The Transcription Factor Pou3f1 Sheds Light on the Development and Molecular Diversity of Glutamatergic Cerebellar Nuclear Neurons in the Mouse.

作者信息

Wu Joshua Po Han, Yeung Joanna, Rahimi-Balaei Maryam, Wu Sih-Rong, Zoghbi Huda, Goldowitz Dan

机构信息

Department of Medical Genetics, Centre for Molecular Medicine and Therapeutics, BC Children's Hospital Research Institute, University of British Columbia, Vancouver, BC, Canada.

Jan and Dan Duncan Neurological Research Institute at Texas Children's Hospital, Houston, TX, United States.

出版信息

Front Mol Neurosci. 2022 Jul 20;15:921901. doi: 10.3389/fnmol.2022.921901. eCollection 2022.

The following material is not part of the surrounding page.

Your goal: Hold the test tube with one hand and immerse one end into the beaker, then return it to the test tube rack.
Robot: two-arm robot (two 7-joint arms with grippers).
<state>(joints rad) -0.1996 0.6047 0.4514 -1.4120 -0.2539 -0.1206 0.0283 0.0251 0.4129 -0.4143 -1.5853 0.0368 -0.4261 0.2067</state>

DOI:10.3389/fnmol.2022.921901
PMID:35935334
原文链接:https://pmc.ncbi.nlm.nih.gov/articles/PMC9347289/
Abstract

The cerebellar nuclear (CN) neurons are a molecularly heterogeneous population whose specification into the different cerebellar nuclei is defined by the expression of varying sets of transcription factors. Here, we present a novel molecular marker, Pou3f1, that delineates specific sets of glutamatergic CN neurons. The glutamatergic identity of Pou3f1 cells was confirmed by: (1) the co-expression of vGluT2, a cell marker of glutamatergic neurons; (2) the lack of co-expression between Pou3f1 and GAD67, a marker of GABAergic neurons; (3) the co-expression of Atoh1, the master regulator required for the production of all cerebellar glutamatergic lineages; and (4) the absence of Pou3f1-expressing cells in the -null cerebellum. Furthermore, the lack of Pax6 and Tbr1 expression in Pou3f1 cells reveals that Pou3f1-expressing CN neurons specifically settle in the interposed and dentate nuclei. In addition, the Pou3f1-labeled glutamatergic CN neurons can be further classified by the expression of Brn2 and Irx3. The results of the present study align with previous findings highlighting that the survival of the interposed and dentate CN neurons is largely independent of Pax6. More importantly, the present study extends the field's collective knowledge of the molecular diversity of cerebellar nuclei.

摘要

小脑核(CN)神经元是一个分子异质性群体,其分化为不同的小脑核是由不同转录因子组合的表达所定义的。在这里,我们提出了一种新的分子标记物Pou3f1,它可以描绘出特定组的谷氨酸能CN神经元。Pou3f1细胞的谷氨酸能特性通过以下方式得到证实:(1)谷氨酸能神经元的细胞标记物vGluT2的共表达;(2)Pou3f1与GABA能神经元的标记物GAD67之间缺乏共表达;(3)Atoh1的共表达,Atoh1是所有小脑谷氨酸能谱系产生所需的主要调节因子;(4)在Pax6基因敲除的小脑中不存在表达Pou3f1的细胞。此外,Pou3f1细胞中缺乏Pax6和Tbr1表达表明,表达Pou3f1的CN神经元特异性地定位于间位核和齿状核。此外,Pou3f1标记的谷氨酸能CN神经元可以通过Brn2和Irx3的表达进一步分类。本研究结果与之前的研究结果一致,这些研究结果强调间位核和齿状核CN神经元的存活在很大程度上独立于Pax6。更重要的是,本研究扩展了该领域对小脑核分子多样性的总体认识。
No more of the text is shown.